Did space permit, we could have wished to extract a paragraph or two
upon the mode of planting hedges, and forming ditches, for the
purpose of proving to our readers that Mr. Stephens is as complete a
_hedger_ and _ditcher_, as we have seen him to be cunning as a
drover and a cattle surgeon. But we must refer the reader to the
passages in pp. 376 and 379. Even in the planting of thorn hedges he
will find that science is not unavailing, for both mathematics and
botany are made by Mr. Stephens to yield their several contributions
to the chapters we are now considering.

But the fields being divided and the hedges planted, or while those
operations are going on, a portion of the land must be subjected to
the plough. Next in order, therefore, follows a chapter upon this
important instrument, in which the merits and uses of the several
best known--especially of the Scotch swing-ploughs--are explained
and discussed.
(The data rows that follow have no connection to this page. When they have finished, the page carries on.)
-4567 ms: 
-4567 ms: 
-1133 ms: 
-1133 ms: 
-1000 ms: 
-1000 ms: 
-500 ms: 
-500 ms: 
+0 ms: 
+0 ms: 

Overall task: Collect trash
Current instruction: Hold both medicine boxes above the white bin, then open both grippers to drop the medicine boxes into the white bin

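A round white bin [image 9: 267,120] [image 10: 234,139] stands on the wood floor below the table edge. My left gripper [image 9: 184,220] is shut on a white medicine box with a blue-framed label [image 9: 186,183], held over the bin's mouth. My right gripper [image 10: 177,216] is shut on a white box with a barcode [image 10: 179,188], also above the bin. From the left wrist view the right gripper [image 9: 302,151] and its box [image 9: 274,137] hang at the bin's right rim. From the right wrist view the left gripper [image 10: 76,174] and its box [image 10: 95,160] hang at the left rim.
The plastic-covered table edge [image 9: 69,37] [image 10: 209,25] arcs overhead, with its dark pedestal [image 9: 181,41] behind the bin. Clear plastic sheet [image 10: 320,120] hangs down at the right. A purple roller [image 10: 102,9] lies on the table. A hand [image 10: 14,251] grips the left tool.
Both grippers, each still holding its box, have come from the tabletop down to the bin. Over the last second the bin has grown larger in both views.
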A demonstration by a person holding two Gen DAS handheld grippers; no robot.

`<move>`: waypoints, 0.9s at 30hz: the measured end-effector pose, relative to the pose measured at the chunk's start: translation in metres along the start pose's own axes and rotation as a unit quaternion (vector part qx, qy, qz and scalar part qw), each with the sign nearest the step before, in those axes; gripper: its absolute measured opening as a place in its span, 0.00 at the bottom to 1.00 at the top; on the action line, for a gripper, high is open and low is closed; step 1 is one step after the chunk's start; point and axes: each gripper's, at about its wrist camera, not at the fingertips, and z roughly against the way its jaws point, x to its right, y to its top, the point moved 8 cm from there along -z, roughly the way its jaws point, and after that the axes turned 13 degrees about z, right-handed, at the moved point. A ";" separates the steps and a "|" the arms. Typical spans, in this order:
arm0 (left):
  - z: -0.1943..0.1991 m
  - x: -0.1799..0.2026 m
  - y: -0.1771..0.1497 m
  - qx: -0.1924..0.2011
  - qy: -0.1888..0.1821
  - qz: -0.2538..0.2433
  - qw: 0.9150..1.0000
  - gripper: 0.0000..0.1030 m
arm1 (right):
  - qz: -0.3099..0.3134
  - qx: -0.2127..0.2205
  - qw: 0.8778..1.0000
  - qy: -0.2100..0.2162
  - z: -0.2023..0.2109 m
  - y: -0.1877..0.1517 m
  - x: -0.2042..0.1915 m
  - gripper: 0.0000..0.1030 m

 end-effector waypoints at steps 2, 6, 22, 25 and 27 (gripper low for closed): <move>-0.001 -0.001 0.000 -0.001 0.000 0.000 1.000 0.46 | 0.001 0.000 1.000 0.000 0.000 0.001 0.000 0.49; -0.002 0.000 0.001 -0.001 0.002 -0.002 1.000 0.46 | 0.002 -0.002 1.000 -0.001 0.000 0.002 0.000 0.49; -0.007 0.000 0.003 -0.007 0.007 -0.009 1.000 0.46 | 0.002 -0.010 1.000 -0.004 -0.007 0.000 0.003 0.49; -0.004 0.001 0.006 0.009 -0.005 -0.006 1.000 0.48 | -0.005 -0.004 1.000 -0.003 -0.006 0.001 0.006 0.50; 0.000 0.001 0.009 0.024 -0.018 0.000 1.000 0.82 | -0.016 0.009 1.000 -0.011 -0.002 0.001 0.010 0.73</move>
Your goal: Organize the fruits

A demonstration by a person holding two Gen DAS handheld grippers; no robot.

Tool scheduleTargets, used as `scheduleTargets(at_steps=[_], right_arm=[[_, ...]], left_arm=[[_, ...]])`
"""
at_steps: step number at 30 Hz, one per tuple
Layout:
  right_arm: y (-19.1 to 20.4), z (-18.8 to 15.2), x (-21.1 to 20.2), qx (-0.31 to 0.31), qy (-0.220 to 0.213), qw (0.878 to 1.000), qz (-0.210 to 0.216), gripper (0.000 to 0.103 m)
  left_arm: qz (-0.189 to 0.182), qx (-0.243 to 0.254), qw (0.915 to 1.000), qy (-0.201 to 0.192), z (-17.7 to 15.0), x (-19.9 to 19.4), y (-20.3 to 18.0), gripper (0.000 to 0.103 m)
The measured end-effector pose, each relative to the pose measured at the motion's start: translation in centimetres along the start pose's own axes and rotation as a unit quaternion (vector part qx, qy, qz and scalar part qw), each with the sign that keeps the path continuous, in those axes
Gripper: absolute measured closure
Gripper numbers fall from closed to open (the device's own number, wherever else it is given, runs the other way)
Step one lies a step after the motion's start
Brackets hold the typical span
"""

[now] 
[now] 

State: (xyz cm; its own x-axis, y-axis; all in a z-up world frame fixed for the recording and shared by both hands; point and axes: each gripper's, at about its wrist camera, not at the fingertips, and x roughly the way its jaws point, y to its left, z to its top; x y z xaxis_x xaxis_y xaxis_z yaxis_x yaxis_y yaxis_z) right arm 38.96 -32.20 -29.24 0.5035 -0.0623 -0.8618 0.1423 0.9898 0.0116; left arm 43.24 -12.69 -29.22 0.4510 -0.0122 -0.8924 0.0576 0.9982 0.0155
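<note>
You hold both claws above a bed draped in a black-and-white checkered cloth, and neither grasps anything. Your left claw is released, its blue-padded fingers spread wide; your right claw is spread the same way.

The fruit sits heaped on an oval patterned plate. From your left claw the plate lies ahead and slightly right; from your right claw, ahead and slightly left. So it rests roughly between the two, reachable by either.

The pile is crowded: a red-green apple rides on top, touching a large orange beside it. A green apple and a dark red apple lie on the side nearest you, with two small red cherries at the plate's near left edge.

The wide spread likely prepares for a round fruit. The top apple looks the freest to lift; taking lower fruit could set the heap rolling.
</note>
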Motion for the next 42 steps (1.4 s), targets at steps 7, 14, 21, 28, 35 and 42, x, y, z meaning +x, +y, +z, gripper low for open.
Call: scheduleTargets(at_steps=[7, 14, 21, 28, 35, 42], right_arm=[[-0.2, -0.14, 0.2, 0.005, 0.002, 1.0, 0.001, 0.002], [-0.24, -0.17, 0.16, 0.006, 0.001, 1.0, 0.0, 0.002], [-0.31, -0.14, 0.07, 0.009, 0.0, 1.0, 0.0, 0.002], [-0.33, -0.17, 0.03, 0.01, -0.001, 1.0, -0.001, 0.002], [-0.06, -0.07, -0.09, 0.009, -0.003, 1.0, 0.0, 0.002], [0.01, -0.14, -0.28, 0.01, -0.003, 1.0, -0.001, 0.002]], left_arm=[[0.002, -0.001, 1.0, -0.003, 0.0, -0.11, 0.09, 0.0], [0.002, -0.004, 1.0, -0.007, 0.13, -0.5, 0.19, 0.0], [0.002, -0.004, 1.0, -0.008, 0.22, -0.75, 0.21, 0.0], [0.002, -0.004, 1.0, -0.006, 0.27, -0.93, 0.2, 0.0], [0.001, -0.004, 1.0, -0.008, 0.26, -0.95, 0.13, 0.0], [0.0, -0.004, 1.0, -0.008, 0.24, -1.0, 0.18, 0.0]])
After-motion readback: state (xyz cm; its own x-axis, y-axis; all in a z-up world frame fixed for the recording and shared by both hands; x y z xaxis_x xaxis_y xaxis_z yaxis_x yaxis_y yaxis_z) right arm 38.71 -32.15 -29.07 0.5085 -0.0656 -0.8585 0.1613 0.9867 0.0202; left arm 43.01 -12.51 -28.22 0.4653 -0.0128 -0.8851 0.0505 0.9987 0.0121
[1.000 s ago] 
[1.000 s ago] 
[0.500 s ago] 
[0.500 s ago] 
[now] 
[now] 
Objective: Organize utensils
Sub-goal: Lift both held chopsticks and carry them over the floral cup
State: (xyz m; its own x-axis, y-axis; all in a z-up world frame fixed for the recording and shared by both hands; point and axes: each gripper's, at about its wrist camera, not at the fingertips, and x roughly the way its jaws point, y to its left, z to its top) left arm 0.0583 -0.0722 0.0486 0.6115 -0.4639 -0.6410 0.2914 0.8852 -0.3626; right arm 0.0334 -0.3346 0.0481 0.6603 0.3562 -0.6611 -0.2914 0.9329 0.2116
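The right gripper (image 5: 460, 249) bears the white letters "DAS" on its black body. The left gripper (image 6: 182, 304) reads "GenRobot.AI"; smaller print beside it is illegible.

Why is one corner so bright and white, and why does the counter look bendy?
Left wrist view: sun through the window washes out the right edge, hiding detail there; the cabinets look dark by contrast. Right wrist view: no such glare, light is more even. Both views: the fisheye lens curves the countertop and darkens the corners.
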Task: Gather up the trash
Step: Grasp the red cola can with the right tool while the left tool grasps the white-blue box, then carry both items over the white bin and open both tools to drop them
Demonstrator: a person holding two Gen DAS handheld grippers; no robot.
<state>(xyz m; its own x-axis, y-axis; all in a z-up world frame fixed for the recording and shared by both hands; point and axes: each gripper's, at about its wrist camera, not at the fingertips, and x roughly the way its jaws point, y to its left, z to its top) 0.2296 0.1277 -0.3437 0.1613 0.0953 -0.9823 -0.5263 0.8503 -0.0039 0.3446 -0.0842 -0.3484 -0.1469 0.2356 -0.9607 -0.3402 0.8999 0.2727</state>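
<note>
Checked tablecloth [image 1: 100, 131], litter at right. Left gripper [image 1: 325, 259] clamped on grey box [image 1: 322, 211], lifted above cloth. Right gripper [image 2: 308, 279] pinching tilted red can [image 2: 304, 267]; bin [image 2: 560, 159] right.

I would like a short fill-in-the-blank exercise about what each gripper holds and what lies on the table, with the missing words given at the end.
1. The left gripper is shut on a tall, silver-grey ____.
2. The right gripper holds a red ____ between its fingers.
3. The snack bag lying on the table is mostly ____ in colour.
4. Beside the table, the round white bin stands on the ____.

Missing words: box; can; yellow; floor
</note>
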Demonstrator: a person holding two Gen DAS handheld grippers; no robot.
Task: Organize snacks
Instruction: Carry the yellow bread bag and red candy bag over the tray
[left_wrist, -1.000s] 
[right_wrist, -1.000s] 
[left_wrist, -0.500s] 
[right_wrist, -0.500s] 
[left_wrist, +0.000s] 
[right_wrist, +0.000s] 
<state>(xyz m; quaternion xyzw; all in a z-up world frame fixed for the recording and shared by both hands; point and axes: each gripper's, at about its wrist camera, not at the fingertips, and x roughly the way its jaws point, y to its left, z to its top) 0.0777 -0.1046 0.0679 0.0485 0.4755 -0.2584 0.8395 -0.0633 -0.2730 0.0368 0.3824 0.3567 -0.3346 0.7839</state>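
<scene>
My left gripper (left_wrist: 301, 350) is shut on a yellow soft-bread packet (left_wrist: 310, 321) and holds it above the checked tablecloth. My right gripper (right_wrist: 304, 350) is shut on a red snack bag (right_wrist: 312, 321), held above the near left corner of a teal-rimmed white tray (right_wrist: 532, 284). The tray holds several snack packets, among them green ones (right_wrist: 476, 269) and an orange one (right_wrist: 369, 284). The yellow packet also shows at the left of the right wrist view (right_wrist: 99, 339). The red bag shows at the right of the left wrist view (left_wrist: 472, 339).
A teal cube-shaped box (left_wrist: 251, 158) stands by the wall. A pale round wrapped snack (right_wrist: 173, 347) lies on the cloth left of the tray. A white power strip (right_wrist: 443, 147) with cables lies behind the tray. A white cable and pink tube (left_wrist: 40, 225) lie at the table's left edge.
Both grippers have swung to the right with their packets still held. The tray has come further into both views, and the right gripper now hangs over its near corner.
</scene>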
Here our young farmer is taught which variety of
plough he ought to select for his land, _why_ it is to be preferred,
and _how_ it is to be used, and its movable parts (plough-irons)
_tempered_ and adjusted, according to the effect which the workman
is desirous of producing. We are quite sure that the writer of such
parts of this chapter as refer to the practical use of the plough,
must himself have handled it for many a day in the field.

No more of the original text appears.